Shule and Samaki

Screen-shot-2014-08-22-at-5.11.14-PM.png Shule in Swahili means “school,” and samaki means "fish." You may be wondering what these two words have in common, as we are not planning to send any of our Arrive kids to learn to become sushi chefs…yet. So let me explain the connection - this past month in Kenya has been school break. But like every other school break since when we first rescued these former street children, their break isn’t like other typical Kenyan students'. Arrive hires teachers to come to our childrens home and run morning classes so that the children can get academically caught up quicker.

Astarico attending extra classes, experiencing his first scratch-and-sniff scented sticker. Claire hard at work in the background.

Astarico attending extra classes, experiencing his first scratch-and-sniff scented sticker. Claire hard at work in the background.

This has proven very successful and you don’t even need to look past Astarico to see why. Astarico is 12 years old and his mother is 24; take that fact in for just a second. Astarico’s mom was a street girl herself, and like most young street girls, her only way to survive was to sell her body. Astarico was the unwanted by-product of her business; the baby of a young prostitute who could not afford to raise a child. For that reason, she gave her baby to a friend or member of her extended family (nobody is exactly sure). This Good Samaritan cared for Astarico from his infant stage until he was nine years old. He ate well, went to school, and lived a relatively good life. When he reached nine years old, he was told “You have grown big now and we can’t continue to support you. Sorry, you need to leave.” Astarico was forced back to streets and for three years lived homeless. Then, he was rescued by Arrive and brough home.

When Astarico started school at Emmanuel Lights Academy he entered third grade. Out of the 17 students, he was academically ranked last – number 17. But he has worked hard, studied every night, and remained focused. Now, a year later and in fourth grade, he is academically ranked second out of those same 17 students. Had it not been for his hard work coupled with Arrive’s extra tuition classes during break, who knows where Astarico would be. And if he was able to improve that vastly in such a short amount of time, who knows what bright future is awaiting for him!

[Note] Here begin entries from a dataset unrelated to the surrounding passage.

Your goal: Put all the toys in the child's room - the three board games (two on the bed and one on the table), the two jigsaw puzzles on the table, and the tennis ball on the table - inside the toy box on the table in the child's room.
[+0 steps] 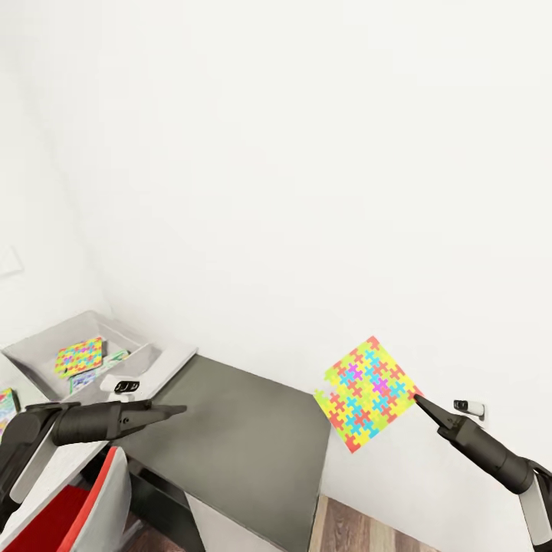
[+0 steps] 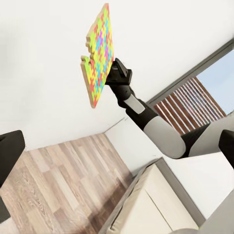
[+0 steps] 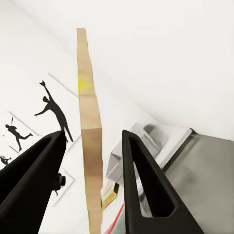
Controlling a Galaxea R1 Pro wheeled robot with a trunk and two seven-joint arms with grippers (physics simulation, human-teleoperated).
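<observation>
Right fingers pinch a jigsaw puzzle in the air; left fingers are pressed together, holding nothing.

The right gripper (image 1: 420, 402) clamps one corner of the jigsaw puzzle (image 1: 368, 392), which stands on edge between its fingers (image 3: 141, 185), raised off to the side of the dark cabinet top (image 1: 238, 437). The left gripper (image 1: 178, 411) points over that top. Behind the left fingers, the toy box (image 1: 46, 341) sits on the table (image 1: 165, 360), with a second jigsaw puzzle (image 1: 78, 356) inside.
</observation>
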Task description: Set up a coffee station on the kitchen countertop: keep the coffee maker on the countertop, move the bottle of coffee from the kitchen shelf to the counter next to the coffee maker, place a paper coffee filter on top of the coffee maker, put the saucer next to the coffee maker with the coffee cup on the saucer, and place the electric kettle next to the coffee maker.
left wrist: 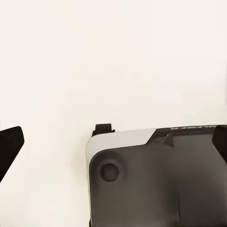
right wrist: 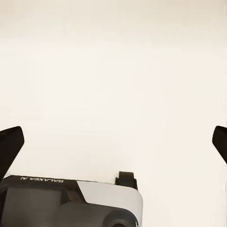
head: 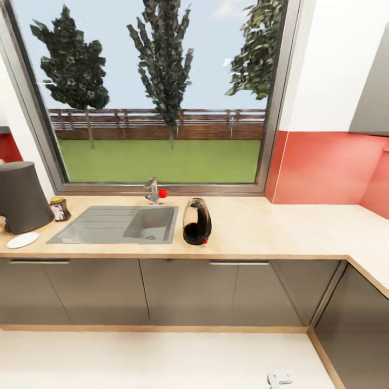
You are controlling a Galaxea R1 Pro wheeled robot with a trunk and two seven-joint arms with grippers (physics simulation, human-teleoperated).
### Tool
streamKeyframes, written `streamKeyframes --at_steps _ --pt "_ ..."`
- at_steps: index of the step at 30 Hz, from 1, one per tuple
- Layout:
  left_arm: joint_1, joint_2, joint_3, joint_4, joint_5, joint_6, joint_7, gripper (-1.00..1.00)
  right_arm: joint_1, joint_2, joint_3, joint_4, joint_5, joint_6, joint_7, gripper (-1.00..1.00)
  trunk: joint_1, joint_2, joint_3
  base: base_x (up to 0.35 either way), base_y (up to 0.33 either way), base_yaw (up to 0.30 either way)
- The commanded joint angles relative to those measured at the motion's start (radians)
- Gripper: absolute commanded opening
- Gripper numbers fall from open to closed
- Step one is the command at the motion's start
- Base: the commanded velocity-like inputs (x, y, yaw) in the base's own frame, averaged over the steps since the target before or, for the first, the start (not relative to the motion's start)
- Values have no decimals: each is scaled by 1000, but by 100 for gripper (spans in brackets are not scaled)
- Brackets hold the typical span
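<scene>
The kettle (head: 196, 222) stands upright on the surface (head: 259, 227), just beside the sink (head: 116, 225) and well apart from the coffee maker (head: 20, 195). It looks hard, smooth and a bit heavy, so it could slip. The best place to hold it is likely the black handle, which faces the sink. Its long way runs up and down. The left pincer (left wrist: 113, 142) and right pincer (right wrist: 113, 142) are both wide open and hold nothing, hanging over the floor (left wrist: 113, 56).

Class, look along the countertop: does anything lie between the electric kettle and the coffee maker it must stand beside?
Yes. The sink with its faucet is set into the countertop between the electric kettle and the coffee maker; the bottle of coffee and the saucer sit beside the maker.
</scene>
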Motion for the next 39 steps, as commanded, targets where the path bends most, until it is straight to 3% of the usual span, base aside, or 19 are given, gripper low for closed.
streamKeyframes --at_steps 1,15,18,26,30,36,39 --pt "-1 1 -7 1 3 -2 -1 100 0 -1 8 -1 -10 1 3 100 1 -2 -2 52 -264 278" --pt "-1 1 -7 2 3 -2 0 100 0 -1 7 -1 -11 1 3 100 1 -2 -2 7 -220 75" --pt "7 10 -8 44 3 3 21 100 0 2 8 -17 -8 1 4 100 1 -2 -2 0 -1 0" --pt "44 16 -8 88 2 5 30 100 -1 4 9 -320 -4 -2 2 100 1 -2 -2 0 0 0" --pt "60 46 -10 90 1 8 31 100 -2 6 7 -524 -4 1 -7 100 1 -2 -2 0 0 0" --pt "86 78 -9 90 1 2 31 100 -2 11 7 -828 -4 5 -133 100 1 -2 -2 0 0 0" --pt "91 88 -9 91 1 0 31 100 -2 35 7 -958 13 7 -190 100 1 -2 -2 0 0 0"
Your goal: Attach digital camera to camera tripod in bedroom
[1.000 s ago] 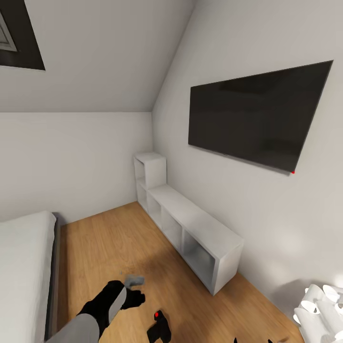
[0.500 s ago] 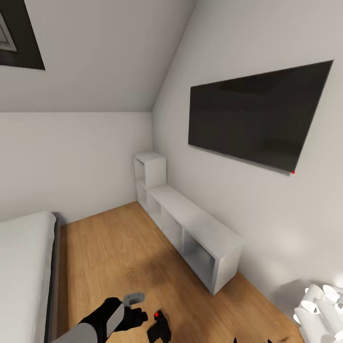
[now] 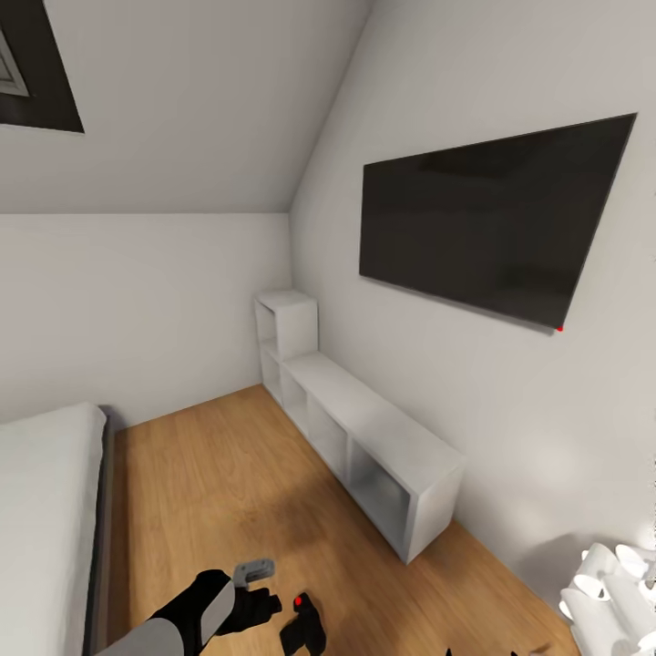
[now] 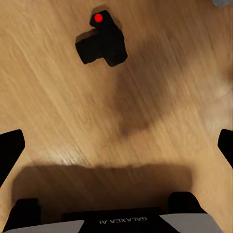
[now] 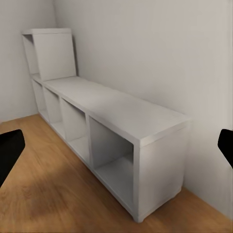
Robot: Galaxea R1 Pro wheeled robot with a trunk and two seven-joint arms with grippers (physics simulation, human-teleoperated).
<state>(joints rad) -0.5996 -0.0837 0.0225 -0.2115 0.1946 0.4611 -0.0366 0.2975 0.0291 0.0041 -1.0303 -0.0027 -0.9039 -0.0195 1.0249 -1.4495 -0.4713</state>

Now, all of the students are back in school and looking forward to a productive third term. During the break, we welcomed two volunteers who came for a very specific cause. Mark and Kevin, both engineering students at the University of Texas, came to aid us in building a fish pond. Our farm supplies us with a plethora of vegetables and fruits, our cows with fresh milk, and our chickens with eggs. To become even more sustainable, General Electric approved the second part of the grant we submitted – the building of a fish pond (the first part of the grant was our very successful Running Water Project). Stocked with tilapia and catfish, the fish will grow to a suitable size to be caught, cooked, and eaten by the kids of our home.

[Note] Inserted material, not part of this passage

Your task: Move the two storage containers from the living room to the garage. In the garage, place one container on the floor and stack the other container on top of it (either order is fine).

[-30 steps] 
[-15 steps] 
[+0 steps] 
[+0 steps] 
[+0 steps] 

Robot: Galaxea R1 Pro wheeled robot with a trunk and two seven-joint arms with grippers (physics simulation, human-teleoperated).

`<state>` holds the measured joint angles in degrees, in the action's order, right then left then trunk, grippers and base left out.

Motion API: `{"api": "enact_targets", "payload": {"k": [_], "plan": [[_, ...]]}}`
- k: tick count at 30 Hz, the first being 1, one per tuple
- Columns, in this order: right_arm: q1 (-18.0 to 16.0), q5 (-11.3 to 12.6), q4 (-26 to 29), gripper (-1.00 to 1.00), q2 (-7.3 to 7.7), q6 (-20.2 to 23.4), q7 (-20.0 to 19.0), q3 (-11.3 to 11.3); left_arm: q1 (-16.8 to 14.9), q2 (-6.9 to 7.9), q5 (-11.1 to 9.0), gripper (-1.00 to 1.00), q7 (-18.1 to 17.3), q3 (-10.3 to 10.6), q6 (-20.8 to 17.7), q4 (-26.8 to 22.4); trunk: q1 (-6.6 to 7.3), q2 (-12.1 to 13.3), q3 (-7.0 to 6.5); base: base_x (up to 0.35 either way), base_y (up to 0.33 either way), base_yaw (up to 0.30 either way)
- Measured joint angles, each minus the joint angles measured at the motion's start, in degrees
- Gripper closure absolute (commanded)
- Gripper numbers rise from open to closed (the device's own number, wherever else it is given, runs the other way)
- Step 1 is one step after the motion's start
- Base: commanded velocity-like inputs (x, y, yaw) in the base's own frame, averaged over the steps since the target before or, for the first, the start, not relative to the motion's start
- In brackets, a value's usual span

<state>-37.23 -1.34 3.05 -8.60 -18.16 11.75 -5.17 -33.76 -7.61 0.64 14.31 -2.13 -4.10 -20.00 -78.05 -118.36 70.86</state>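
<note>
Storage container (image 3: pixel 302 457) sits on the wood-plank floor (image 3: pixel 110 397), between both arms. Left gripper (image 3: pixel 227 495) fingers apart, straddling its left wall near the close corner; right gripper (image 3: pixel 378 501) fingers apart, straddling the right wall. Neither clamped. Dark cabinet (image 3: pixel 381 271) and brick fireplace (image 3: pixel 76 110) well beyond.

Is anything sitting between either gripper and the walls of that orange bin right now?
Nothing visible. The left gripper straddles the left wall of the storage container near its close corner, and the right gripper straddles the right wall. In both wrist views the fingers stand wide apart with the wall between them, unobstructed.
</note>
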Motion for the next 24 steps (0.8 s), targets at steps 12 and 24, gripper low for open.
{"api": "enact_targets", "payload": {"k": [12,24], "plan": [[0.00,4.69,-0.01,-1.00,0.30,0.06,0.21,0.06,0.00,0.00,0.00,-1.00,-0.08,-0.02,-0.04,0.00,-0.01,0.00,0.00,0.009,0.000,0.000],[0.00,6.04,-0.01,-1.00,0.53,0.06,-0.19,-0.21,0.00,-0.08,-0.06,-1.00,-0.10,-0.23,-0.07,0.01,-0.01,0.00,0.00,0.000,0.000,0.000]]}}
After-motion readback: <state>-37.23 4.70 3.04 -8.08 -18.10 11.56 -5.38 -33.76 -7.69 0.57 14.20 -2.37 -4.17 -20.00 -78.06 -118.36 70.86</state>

But so many aspects determine the success of a fish pond – hydroponics, aquaponics, oxygenation and flow of water, water level maintenance, vegetation, recycling fish waste as fertilizer, and more; and I don't know the first thing about any of those.  Mark and Kevin helped us tremendously with their knowledge and aided us during the most crucial steps of the construction process. They helped design and cement the pond, install the rainwater collection system, develop the water oxygenation process, and so much more. While they only stayed for a week, our fish will grow bigger and live longer, healthier lives because of the work they accomplished. In the end, the extra protein in our kids' meals will help them to grow big and strong, and everyone likes a bit of variety in their diet.

Caring for the fish will teach the kids about fish farming and how to care for additional livestock - valuable skills that will help them in the future. Even the dirty fish-poop-infested water will be regularly drained through a pipe leading to our shamba (farm) to be used as fertilizer for our vegetables. As you can see, Kevin and Mark's hard work was done before the pond will be filled with water. This stage in the construction process is most essential and that's why we are so grateful for their trip across the globe to help make our fish pond the best in Kenya.

In the next few weeks, GE employees will make the trek from their urban Nairobi offices to this part of rural Kenya to get their hands dirty and help complete the fish pond. It will be an exciting day when we, together, fill the pond with water, vegetation, and our first larger fish. The GE employees will then head back to work in Nairobi, but not long after we will be serving the freshest tilapia this side of Japan.

Stay tuned - in our next blog post I'll post stunning photos and updates of the completed fish pond along with a reunion of a grandmother and her granddaughter that will bring you to tears. Until then, shule and samaki will continue to go hand in hand at the Keumbu Rehema Childrens Home, although I don’t think any of us will be carrying our fish to school any time soon.